-------- Recorded data --------

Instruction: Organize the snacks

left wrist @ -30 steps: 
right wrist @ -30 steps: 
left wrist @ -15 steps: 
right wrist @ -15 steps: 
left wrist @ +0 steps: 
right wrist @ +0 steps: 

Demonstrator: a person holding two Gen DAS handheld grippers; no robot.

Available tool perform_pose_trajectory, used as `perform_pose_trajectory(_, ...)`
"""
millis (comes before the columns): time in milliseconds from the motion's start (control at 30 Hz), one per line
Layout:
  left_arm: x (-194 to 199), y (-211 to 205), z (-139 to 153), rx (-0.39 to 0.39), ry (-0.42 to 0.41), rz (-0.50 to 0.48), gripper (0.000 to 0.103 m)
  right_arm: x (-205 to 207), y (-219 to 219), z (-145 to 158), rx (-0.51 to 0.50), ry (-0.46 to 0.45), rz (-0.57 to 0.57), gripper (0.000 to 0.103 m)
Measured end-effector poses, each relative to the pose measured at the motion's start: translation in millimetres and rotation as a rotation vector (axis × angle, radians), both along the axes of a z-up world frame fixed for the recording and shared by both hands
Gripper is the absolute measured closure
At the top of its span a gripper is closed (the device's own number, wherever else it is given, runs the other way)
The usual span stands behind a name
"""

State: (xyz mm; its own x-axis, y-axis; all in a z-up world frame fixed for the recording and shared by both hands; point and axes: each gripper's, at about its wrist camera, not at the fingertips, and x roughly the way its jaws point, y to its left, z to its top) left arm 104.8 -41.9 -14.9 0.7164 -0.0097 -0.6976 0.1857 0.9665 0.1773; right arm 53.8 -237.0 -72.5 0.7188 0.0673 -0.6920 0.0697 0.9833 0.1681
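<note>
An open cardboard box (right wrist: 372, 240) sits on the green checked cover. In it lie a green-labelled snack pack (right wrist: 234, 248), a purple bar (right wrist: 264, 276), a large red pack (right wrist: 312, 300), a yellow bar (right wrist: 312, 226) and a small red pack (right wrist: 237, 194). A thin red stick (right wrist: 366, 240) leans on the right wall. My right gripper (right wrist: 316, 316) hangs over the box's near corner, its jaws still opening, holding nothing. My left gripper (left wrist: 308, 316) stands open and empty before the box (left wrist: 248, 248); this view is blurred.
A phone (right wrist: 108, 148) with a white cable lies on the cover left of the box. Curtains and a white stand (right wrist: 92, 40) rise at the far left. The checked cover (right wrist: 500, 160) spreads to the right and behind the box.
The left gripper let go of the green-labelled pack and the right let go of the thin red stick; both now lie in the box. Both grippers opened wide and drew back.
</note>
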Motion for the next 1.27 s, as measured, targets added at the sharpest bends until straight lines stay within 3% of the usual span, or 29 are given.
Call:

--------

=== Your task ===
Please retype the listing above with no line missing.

=== Completed exercise ===
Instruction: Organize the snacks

left wrist @ -30 steps: 
right wrist @ -30 steps: 
left wrist @ -15 steps: 
right wrist @ -15 steps: 
left wrist @ +0 steps: 
right wrist @ +0 steps: 

Demonstrator: a person holding two Gen DAS handheld grippers; no robot.

Available tool perform_pose_trajectory, used as `perform_pose_trajectory(_, ...)`
"""
millis (comes before the columns): time in milliseconds from the motion's start (control at 30 Hz), one per line
Layout:
  left_arm: x (-194 to 199), y (-211 to 205), z (-139 to 153), rx (-0.39 to 0.39), ry (-0.42 to 0.41), rz (-0.50 to 0.48), gripper (0.000 to 0.103 m)
  right_arm: x (-205 to 207), y (-219 to 219), z (-145 to 158), rx (-0.51 to 0.50), ry (-0.46 to 0.45), rz (-0.57 to 0.57), gripper (0.000 to 0.103 m)
Measured end-effector poses, each relative to the pose measured at the motion's start: translation in millimetres and rotation as a rotation vector (axis × angle, radians), both along the axes of a z-up world frame fixed for the recording and shared by both hands
Gripper is the absolute measured closure
At the top of its span a gripper is closed (the device's own number, wherever else it is given, runs the other way)
The usual span stands behind a name
"""

State: (xyz mm; its own x-axis, y-axis; all in a z-up world frame fixed for the recording and shared by both hands; point and axes: each gripper's, at about its wrist camera, not at the fingertips, and x roughly the way its jaws point, y to its left, z to its top) left arm 104.8 -41.9 -14.9 0.7164 -0.0097 -0.6976 0.1857 0.9665 0.1773; right arm 53.8 -237.0 -72.5 0.7188 0.0673 -0.6920 0.0697 0.9833 0.1681
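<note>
An open cardboard box (right wrist: 372, 240) sits on the green checked cover. In it lie a green-labelled snack pack (right wrist: 234, 248), a purple bar (right wrist: 264, 276), a large red pack (right wrist: 312, 300), a yellow bar (right wrist: 312, 226) and a small red pack (right wrist: 237, 194). A thin red stick (right wrist: 366, 240) leans on the right wall. My right gripper (right wrist: 316, 316) hangs over the box's near corner, its jaws still opening, holding nothing. My left gripper (left wrist: 308, 316) stands open and empty before the box (left wrist: 248, 248); this view is blurred.
A phone (right wrist: 108, 148) with a white cable lies on the cover left of the box. Curtains and a white stand (right wrist: 92, 40) rise at the far left. The checked cover (right wrist: 500, 160) spreads to the right and behind the box.
The left gripper let go of the green-labelled pack and the right let go of the thin red stick; both now lie in the box. Both grippers opened wide and drew back.
</note>
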Motion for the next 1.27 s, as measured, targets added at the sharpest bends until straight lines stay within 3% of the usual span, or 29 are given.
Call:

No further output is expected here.